**TRY IT:** Look through the data below and extract, unchanged, the lines from the one that contains "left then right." to the one that contains "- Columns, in", both included.

[Start of section]

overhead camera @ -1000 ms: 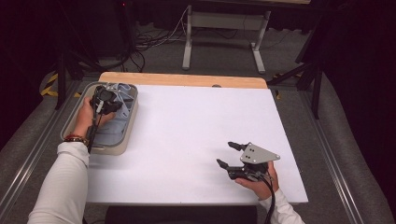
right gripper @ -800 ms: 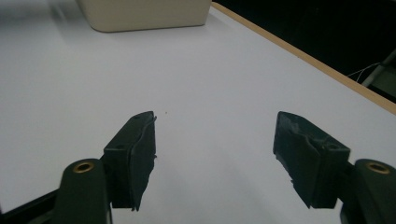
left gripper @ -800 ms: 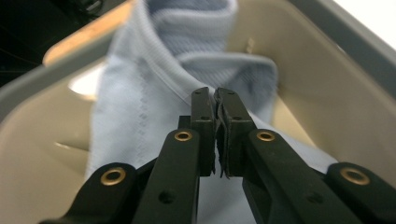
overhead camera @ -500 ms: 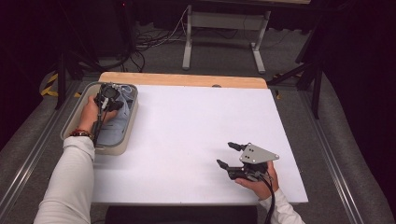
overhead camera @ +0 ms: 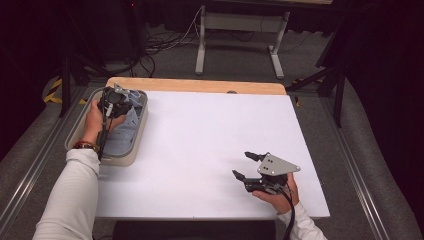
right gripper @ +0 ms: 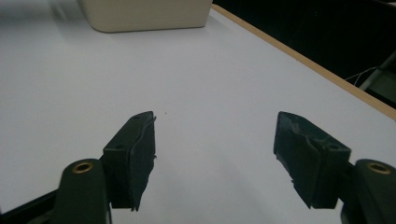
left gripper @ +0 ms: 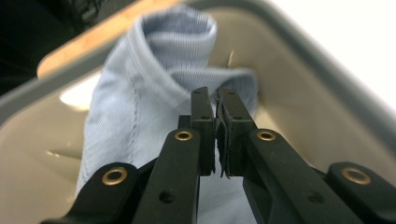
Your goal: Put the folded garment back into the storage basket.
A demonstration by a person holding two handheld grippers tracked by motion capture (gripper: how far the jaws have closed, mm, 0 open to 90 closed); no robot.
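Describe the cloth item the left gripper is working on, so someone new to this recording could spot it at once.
Start at the white table; at its far-left corner sits a beige bin. Inside lies a pale blue ribbed garment, bunched, with a stitched hem. It is the one soft, blue thing there, right under the left gripper.

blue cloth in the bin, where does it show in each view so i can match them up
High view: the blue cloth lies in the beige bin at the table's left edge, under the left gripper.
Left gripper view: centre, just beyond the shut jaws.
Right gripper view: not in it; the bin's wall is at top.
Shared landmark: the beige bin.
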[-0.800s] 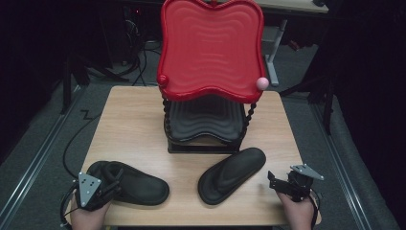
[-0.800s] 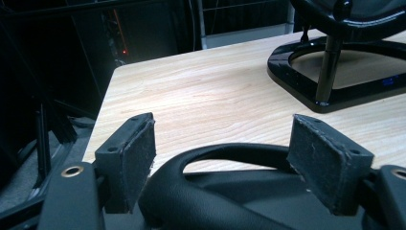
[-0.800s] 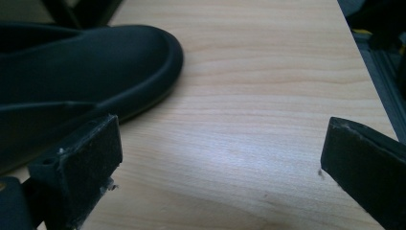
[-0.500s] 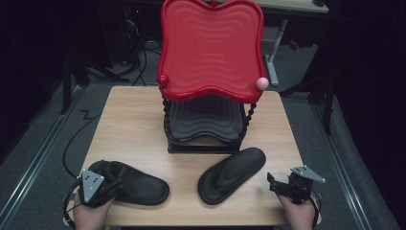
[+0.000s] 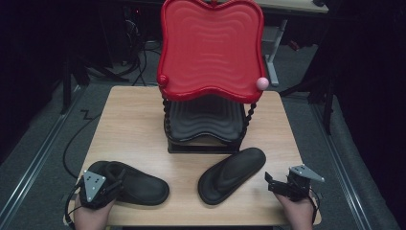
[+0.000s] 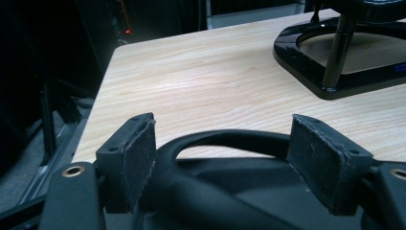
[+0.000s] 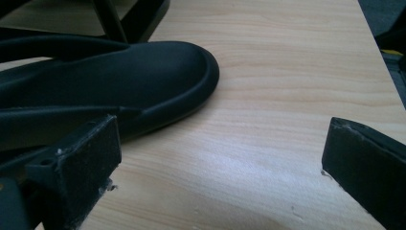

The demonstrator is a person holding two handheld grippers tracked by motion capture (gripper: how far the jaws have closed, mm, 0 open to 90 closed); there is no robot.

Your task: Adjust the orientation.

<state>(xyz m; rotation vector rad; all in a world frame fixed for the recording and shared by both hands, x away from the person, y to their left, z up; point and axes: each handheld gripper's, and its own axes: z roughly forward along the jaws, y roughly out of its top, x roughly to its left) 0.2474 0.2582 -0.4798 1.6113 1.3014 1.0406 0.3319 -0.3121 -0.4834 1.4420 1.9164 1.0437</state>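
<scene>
Two black sandals lie on the wooden table (image 5: 129,124). The left sandal (image 5: 139,184) rests near the front left edge, and my left gripper (image 5: 111,184) sits over its near end. In the left gripper view the sandal's rounded rim (image 6: 230,139) curves between my wide-set pads (image 6: 139,158), and I see no squeeze on it. The right sandal (image 5: 232,172) lies slanted at the front centre. My right gripper (image 5: 272,184) stands open on the table just to its right. Bare wood lies between its fingertips (image 7: 220,143), and the sandal's end (image 7: 119,81) is off to one side.
A two-tier rack stands at the table's middle back. It has a tilted red ribbed tray (image 5: 210,48) on top, a black tray (image 5: 206,120) below and a glossy black base (image 6: 335,72). Dark floor and cables surround the table.
</scene>
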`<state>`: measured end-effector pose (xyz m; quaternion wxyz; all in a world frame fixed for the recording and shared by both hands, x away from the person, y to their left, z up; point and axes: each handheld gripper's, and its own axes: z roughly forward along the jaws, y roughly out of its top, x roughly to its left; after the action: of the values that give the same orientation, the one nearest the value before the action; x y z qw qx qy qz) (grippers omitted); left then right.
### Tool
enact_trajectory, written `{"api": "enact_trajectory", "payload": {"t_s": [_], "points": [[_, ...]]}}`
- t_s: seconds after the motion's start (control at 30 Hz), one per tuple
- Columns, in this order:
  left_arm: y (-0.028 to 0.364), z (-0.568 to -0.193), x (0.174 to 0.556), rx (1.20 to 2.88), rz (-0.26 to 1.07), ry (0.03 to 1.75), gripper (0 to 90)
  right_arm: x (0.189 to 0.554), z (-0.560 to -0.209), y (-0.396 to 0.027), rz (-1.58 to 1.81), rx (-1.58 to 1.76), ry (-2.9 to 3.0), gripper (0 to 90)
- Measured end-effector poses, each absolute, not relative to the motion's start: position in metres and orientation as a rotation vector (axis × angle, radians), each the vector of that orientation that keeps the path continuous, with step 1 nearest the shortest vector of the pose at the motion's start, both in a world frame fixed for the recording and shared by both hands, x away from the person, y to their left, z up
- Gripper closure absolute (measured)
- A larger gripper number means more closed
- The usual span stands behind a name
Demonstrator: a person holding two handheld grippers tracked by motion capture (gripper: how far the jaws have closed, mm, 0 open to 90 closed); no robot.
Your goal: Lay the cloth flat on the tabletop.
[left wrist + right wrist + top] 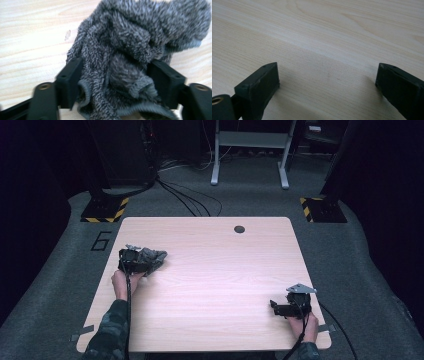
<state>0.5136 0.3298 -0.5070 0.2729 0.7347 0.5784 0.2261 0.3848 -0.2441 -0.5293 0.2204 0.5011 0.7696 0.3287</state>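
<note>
The pale wood-grain square worktop (pixel 215 285) takes up the middle of the high view, with a small dark round hole (pixel 239 229) near its far edge and dark carpet around it. Little else lies on it.

Next in size is the crumpled grey terry-cloth towel (pixel 150 258), bunched in a heap near the worktop's left edge, toward the far half. In the left gripper view its fuzzy folds and hemmed edge (pixel 140 50) rise between the two black jaws, and the jaws press into the pile on both sides.

The left claw (pixel 145 264) sits right at the towel, the hand behind it. Its jaws are clenched on the cloth; the wad keeps them partly apart.

The right claw (pixel 274 307) rests low near the right front corner, well apart from the towel. In the right gripper view its jaws stand wide and released over bare wood (pixel 327 82), with nothing between them.

As a judgement: the work is at its start. The first grab of the towel looks made, but the cloth is not yet lifted, spread or folded, and the right claw has no part in it yet. Everything past the pick-up appears left to do.
</note>
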Motion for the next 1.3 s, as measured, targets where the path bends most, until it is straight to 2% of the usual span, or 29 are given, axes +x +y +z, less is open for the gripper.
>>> {"api": "enact_trajectory", "payload": {"t_s": [0.03,0.27,0.43,0.87,1.3], "points": [[0.330,-0.508,0.513,1.976,0.601,1.560,37.1,0.385,-0.529,-0.244,0.909,1.385,2.128,4.4],[0.330,-0.512,0.508,1.968,0.677,1.525,62.0,0.385,-0.529,-0.244,0.909,1.384,2.128,4.4],[0.331,-0.511,0.506,1.951,0.681,1.517,72.2,0.385,-0.529,-0.244,0.909,1.385,2.128,4.4],[0.321,-0.484,0.489,1.883,0.680,1.399,73.9,0.385,-0.529,-0.244,0.910,1.387,2.127,4.4],[0.303,-0.460,0.469,1.902,0.649,1.304,73.5,0.385,-0.529,-0.244,0.909,1.388,2.127,4.5]]}}
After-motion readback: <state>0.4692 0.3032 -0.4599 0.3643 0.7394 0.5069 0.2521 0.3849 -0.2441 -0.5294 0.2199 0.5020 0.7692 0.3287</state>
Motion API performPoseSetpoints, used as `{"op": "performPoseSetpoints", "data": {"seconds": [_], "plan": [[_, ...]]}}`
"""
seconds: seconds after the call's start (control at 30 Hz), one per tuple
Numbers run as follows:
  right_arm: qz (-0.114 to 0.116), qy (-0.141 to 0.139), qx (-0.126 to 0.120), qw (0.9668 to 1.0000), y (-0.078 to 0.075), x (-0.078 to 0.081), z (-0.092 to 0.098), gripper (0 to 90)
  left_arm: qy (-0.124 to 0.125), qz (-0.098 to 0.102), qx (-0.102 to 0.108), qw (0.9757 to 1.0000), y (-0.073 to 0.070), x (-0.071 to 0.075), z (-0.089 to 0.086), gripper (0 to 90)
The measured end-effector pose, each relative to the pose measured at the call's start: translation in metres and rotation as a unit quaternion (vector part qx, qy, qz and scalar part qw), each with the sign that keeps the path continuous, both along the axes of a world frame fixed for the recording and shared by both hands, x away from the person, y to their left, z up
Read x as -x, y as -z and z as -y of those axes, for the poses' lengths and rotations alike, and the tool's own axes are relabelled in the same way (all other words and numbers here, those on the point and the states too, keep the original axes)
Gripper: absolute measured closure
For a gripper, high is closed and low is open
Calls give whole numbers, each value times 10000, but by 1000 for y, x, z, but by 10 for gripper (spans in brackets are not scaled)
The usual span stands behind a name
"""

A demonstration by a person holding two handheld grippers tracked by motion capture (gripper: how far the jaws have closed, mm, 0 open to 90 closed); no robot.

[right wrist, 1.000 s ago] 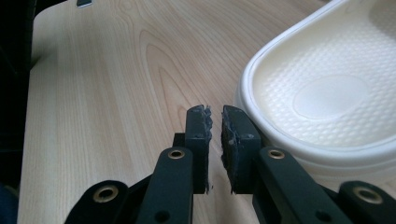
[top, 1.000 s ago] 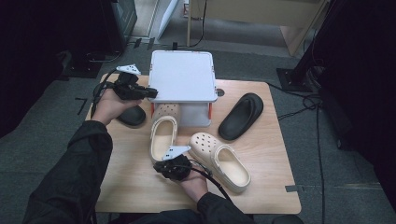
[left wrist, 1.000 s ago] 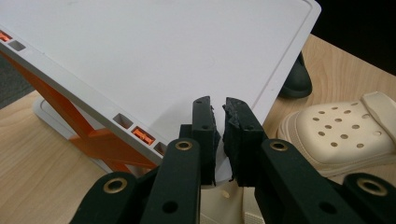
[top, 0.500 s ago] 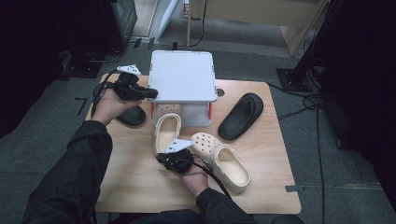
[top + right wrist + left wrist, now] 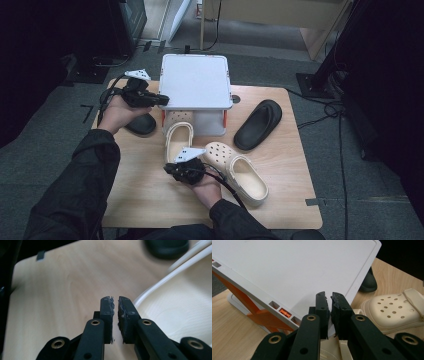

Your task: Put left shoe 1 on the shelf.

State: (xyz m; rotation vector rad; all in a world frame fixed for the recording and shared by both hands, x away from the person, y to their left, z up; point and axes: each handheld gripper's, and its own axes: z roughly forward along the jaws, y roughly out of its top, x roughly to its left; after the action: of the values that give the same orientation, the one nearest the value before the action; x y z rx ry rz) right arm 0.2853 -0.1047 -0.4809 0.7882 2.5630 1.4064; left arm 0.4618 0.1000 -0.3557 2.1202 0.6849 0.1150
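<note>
1. Here, the left gripper is seen closed and empty at the white lid edge, nine o'clock of the box
2. The right gripper is seen closed, empty, beside the cream clog, six o'clock of the box

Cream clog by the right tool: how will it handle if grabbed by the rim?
Probably light: the clog looks like moulded foam with vent holes. The thin rim may flex under the pads, so it could twist. Its heel strap looks loose and may swing. It sits flat, so it likely slides rather than tips.
</note>
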Motion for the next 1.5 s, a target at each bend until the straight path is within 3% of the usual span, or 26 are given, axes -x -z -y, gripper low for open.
{"op": "performPoseSetpoints", "data": {"seconds": [0.17, 0.3, 0.43, 0.53, 0.6, 0.8, 1.1, 1.23, 1.5], "plan": [[-85, -117, 204, 9997, 12, 12, 3, 824, -8, 18, -30, 10000, 0, 0, 1, 840], [-241, 81, 411, 9988, 26, 15, 14, 828, -24, 12, -38, 10000, -1, 1, 1, 840], [-229, 217, 454, 9985, 26, 8, 19, 874, -12, -2, -24, 10000, 0, 1, 2, 843], [-30, 275, 441, 9986, 21, 5, 17, 870, -1, -5, -10, 10000, 0, 1, 2, 847], [101, 403, 321, 9986, 13, -4, 13, 867, -5, -7, -6, 10000, 0, 1, 2, 848], [15, 562, 332, 9979, 11, -28, 9, 862, 0, 5, -16, 10000, 0, 1, 1, 848], [94, 713, 337, 9968, 6, -49, 5, 842, -5, 3, 44, 10000, 1, 1, 0, 848], [15, 740, 252, 9969, 5, -58, 4, 840, -35, -7, 91, 10000, 2, 1, -1, 848], [144, 868, 349, 9955, 1, -76, -4, 828, -28, -33, 87, 10000, 1, 0, -1, 848]]}}
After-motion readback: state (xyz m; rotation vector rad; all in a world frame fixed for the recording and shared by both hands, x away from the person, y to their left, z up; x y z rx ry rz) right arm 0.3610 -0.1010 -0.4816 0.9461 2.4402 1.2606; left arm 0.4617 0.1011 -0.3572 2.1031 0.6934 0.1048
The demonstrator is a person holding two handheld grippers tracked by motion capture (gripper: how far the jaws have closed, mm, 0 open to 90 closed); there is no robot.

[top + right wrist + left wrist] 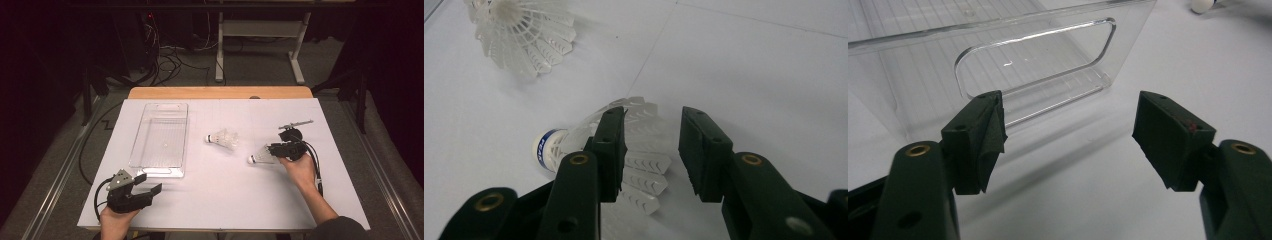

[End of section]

**SOLUTION FOR THIS EXERCISE:**
`<state>`: measured end-effector pose (xyz m; quaternion wxyz; all in a world frame fixed for the recording and shared by both hands, x away from the person, y to their left, z up; point and axes: each handheld gripper's, and its own axes: z roughly forward along the jaws, y roughly out of its top, x roughly to its left; after the action: of the values that give the same orientation, the one nearest the value before the action; x y z qw qx qy qz) (grippers omitted); left then right.
### Tool
enact_trajectory, written `{"api": "enact_trajectory", "payload": {"t_s": [_], "points": [[_, ...]]}}`
- t_s: seconds after the motion's start (control at 30 Hz), one per tuple
- Columns, in this order:

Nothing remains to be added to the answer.